Meridian will not disclose details of its case, but Contact told The National Business Review this week it had been notified by Meridian "they will test their interpretation of the Comalco deed in court."

Meridian's action follows Contact's spiking spot electricity prices by 18 times during a planned shutdown of Meridian's Manapouri station as part of a tailrace tunnel upgrade.

The price rose from $30 to $540 per mWh during the 25-hour shutdown and Meridian said it was forced to cut short by a full day.

"We think it [the deed] is clear, but welcome the opportunity for a court to rule on the issue," Contact's communications manager Bruce Thompson wrote in an email

He declined comment on figures showing the May shutdown price was a massive hike compared with other shutdowns of Manapouri generation since the feed was signed.

Research of pricing during Comalco's five shutdowns since the 1996 deed was implemented shows the May 2000 price spike was massive compared with the modest changes on the four previous occasions. One of those saw the spot price charged actually fall $16 mWh during the eight-hour shutdown.

Meridian blasted the Contact pricing as "extortion," warning it would prevent completion of the tailrace upgrade, planned to increase Manapouri's output 15%.

Contact rejected the Meridian claims, saying "the market sets the price," and Contact had fulfilled its deed obligations to supply Comalco during the downtime.

Comalco was forced to trim production at the Tiwai smelter as the price spiked higher.
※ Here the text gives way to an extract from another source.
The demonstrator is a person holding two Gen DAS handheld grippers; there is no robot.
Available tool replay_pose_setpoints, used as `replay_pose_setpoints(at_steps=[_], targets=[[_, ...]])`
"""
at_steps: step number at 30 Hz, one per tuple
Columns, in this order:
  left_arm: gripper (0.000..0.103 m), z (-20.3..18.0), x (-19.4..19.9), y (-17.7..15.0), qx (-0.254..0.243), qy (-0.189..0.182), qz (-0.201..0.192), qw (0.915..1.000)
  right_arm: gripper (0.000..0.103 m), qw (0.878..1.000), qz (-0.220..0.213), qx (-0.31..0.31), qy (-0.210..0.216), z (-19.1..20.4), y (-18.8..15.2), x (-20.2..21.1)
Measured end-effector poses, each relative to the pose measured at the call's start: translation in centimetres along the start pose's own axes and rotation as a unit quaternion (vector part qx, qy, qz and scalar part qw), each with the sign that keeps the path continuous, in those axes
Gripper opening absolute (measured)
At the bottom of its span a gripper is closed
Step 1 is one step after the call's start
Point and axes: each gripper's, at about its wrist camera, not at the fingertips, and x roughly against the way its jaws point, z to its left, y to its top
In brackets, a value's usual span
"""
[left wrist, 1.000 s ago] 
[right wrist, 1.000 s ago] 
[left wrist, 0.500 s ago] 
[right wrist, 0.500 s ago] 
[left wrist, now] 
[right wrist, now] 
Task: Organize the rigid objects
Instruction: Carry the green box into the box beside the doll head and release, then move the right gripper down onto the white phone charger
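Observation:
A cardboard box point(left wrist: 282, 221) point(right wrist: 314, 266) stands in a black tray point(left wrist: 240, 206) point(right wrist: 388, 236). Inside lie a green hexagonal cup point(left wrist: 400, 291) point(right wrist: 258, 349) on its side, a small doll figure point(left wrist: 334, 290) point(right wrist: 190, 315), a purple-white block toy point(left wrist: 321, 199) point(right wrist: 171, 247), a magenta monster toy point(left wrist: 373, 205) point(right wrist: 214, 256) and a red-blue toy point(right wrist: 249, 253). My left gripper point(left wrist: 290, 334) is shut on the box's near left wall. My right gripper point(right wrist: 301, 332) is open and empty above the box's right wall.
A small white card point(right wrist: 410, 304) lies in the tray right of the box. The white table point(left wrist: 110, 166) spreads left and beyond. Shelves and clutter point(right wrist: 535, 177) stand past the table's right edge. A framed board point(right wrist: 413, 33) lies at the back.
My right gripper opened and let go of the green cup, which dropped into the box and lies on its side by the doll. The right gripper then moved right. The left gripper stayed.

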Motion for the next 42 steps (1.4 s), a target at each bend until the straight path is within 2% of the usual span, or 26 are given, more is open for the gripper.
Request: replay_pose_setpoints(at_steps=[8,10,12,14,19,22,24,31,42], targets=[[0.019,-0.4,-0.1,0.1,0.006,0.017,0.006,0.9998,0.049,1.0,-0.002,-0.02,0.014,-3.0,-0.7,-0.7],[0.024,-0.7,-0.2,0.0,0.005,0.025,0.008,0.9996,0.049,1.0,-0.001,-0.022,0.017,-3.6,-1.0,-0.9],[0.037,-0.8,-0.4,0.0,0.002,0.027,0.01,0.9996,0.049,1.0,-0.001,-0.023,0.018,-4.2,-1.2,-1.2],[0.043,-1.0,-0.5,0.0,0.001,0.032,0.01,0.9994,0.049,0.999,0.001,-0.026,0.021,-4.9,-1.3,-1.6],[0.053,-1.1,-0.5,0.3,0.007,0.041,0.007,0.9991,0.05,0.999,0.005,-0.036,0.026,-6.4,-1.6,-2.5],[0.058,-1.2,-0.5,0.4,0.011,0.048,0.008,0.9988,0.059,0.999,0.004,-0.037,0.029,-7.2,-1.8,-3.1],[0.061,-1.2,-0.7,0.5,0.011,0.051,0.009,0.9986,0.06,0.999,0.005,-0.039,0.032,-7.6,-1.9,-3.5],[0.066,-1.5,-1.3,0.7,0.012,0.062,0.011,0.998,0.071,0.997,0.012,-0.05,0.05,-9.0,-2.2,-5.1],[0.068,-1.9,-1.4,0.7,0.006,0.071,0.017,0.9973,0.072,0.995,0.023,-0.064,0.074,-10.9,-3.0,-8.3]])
Mr Thompson said at the same time that Contact was tied to supplying Comalco, it faced spot prices of up to $800 kWh on the East Coast of the North Island to keep up supply to customers there during a four-day power grid restriction.

"When you are in the market you have got to play by market rules.

"On the East Coast we were a net buyer. In the Deep South we were a net seller," he said in response to Meridian.

"New Zealand's largest hydro station was right out. We had Clutha and Clyde in operation. We did our bit."

Comalco had merely "reacted commercially to the market," Mr Thompson said.

Meridian chief executive Keith Turner said the East Coast situation had no bearing on either the supply deed or the price-setting for the smelter.

"We think they are obliged to honour [the deed] and believe they didn't honour it. We are looking to the deed for relief."

The shutdown had been a "notified event under the deed," which meant Contact had months of advance warning.

Dr Turner said Contact was claiming the pricing precedent related to a time when Manapouri had low water supplies in the mid-1990s, but there was "no comparison" between the two events.